• [Work task] Answer with one figure only, the number of lines below in which "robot" occurs.

• [Excerpts from a dataset]
--- START ---

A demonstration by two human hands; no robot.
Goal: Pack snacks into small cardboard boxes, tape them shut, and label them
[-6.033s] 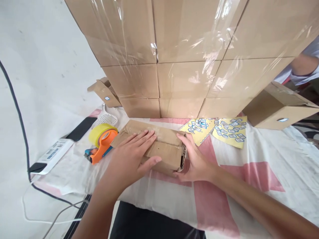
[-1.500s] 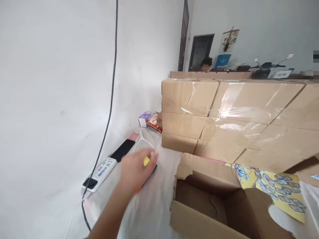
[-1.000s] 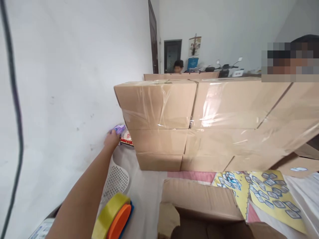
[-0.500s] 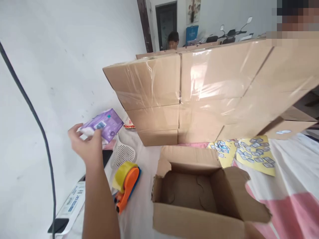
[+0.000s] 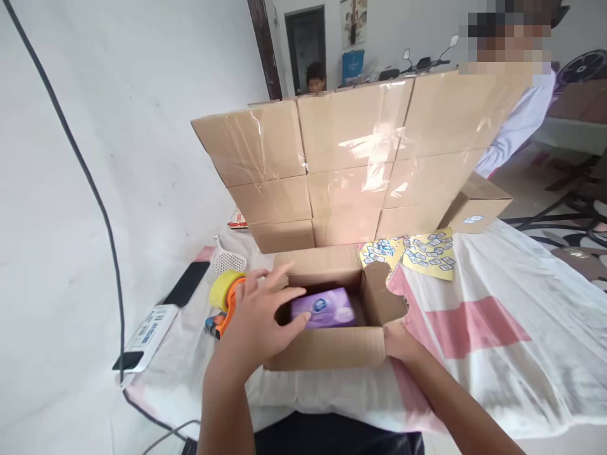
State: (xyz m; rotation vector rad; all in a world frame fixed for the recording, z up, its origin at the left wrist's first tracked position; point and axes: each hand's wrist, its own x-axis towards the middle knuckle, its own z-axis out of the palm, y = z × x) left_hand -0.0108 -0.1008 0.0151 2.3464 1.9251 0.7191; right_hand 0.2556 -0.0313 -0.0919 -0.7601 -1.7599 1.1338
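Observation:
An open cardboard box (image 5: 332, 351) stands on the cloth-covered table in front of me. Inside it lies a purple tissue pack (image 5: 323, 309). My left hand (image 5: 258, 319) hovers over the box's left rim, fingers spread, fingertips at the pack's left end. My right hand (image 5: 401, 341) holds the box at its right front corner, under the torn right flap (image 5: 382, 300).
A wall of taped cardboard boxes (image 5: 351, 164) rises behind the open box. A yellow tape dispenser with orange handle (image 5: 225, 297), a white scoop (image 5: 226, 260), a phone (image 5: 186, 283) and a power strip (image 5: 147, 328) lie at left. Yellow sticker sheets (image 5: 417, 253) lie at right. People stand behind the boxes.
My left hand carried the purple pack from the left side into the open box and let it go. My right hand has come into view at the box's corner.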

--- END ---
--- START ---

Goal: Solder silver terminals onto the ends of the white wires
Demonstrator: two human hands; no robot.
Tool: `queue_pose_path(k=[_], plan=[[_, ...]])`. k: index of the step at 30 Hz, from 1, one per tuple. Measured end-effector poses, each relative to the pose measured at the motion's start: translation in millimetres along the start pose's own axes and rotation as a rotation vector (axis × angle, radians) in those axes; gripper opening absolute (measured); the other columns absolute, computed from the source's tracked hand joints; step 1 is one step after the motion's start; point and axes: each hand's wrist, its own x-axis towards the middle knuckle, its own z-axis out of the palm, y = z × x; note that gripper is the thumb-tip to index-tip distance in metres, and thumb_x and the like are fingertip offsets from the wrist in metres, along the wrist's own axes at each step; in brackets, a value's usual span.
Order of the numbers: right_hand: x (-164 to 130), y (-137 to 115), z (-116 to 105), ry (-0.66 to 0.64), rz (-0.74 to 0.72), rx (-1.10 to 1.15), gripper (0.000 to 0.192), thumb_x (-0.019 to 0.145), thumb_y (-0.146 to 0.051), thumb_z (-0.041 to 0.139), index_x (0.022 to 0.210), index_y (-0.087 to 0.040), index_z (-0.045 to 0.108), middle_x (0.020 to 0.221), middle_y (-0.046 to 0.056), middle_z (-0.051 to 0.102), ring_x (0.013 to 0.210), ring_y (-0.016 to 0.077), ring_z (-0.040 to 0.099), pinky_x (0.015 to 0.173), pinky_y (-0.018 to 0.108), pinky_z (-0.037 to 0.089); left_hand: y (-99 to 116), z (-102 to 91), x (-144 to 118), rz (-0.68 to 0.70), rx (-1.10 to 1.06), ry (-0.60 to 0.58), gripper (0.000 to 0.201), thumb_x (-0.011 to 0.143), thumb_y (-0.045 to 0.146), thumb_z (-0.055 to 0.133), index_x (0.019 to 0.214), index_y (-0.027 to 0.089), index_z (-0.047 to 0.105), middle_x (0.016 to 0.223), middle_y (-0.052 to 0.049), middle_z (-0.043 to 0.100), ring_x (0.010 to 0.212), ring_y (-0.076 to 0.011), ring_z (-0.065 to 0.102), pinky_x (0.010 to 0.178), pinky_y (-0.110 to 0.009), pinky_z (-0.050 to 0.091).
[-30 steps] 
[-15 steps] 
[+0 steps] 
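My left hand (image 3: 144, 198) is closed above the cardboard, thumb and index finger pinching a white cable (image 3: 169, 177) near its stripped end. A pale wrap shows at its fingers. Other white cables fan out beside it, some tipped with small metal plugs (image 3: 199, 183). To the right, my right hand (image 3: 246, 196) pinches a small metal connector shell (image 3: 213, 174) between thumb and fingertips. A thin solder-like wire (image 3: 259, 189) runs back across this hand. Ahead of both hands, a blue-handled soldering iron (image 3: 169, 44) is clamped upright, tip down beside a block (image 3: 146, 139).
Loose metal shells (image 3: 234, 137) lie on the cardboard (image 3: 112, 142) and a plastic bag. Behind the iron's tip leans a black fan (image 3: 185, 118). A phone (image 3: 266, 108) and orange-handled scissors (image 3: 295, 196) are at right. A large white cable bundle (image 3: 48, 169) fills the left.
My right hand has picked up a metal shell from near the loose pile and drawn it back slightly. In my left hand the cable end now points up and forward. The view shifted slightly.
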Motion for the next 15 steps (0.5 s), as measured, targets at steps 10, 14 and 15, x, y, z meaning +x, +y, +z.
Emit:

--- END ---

• [Solution] 2